The murder of Stephen Lawrence is a tragedy on every level. Perhaps it could not have been prevented, but the travesty of an investigation could have been if the lessons of the murder of Rolan Adams in 1991 had been learned. The Metropolitan Police and the Crown Prosecution Service (CPS) claimed victory because Mark Thornborrow was found guilty.
If this was a victory, it occurred in spite of both organisations, not because of them. Police developed a case-scenario that removed racism from the crime. Why? Only the racist-epithet hurling thugs claimed that it was not racist. Thornborrow – racist to the end – claimed that he had heard that 'n****rs' were coming to the area, so he armed himself with a butterfly knife. Thornborrow's defence counsel, Michael Lawson, even suggested that calling a black person 'a black bastard' was not necessarily racist. His Honour Judge Kenneth Richardson, presided over the trial, which laid bare the racism of the crimes and also the shamefully racist conniving of police and CPS. Their collusion handed an undeserved defence of Thornborrow's defence. The cowardly killer brazenly claimed that racism played no part in the crime – they were just defending their patch. Worse still he was defending himself.
Collusion The police's view of the crime reflected the opinion of the perpetrators. The CPS bought into this nonsense and removed the real motive from the crime. They presented it as a territorial dispute rather than the despicable hate-crime that it was. The investigation was shoddy, betraying the institutional racism prevalent at the time. The Metropolitan Police was eventually forced to confront its failings during the inquiry into their handling of the murder of Stephen Lawrence. Sir Paul Condon, then Commissioner of the Metropolitan Police accepted the definition and the force moved on. The CPS evaded the scrutiny that it should have faced – a failing that could be seen in 1991.
Why did it rely exclusively on the police's view of the murder of Rolan Adams, or ignore evidence that it was a racist murder? It had powers to require further work to be conducted. It failed to do so. It allowed its counsel to remove racism from the murder. It chose the comfort of collusion that protected racist thugs. It connived to remove the racism from the murder.
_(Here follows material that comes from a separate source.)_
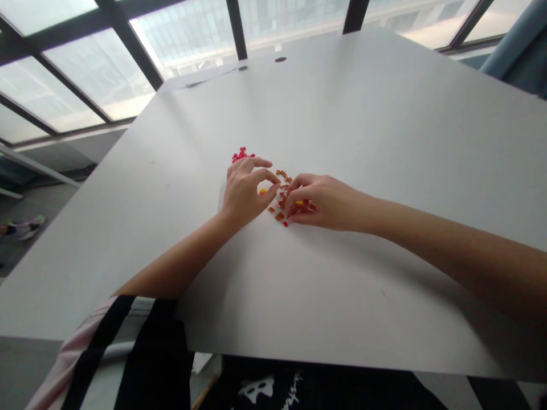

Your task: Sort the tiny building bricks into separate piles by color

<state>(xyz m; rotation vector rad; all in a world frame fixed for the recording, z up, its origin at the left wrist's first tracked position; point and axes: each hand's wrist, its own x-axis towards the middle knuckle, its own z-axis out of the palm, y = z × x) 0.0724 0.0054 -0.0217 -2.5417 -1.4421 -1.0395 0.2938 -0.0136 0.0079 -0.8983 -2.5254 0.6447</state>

The CPS proved by its actions in the Rolan Adams Inquiry that it was as institutionally racist as the police, but unlike them, it did not confront or even accept its failings. Why was this outrage tolerated? Had a public inquiry been held into the racist murder of Rolan Adams and the shameful investigation and prosecution that followed, Stephen Lawrence's family may have seen justice done, as they had a right to expect.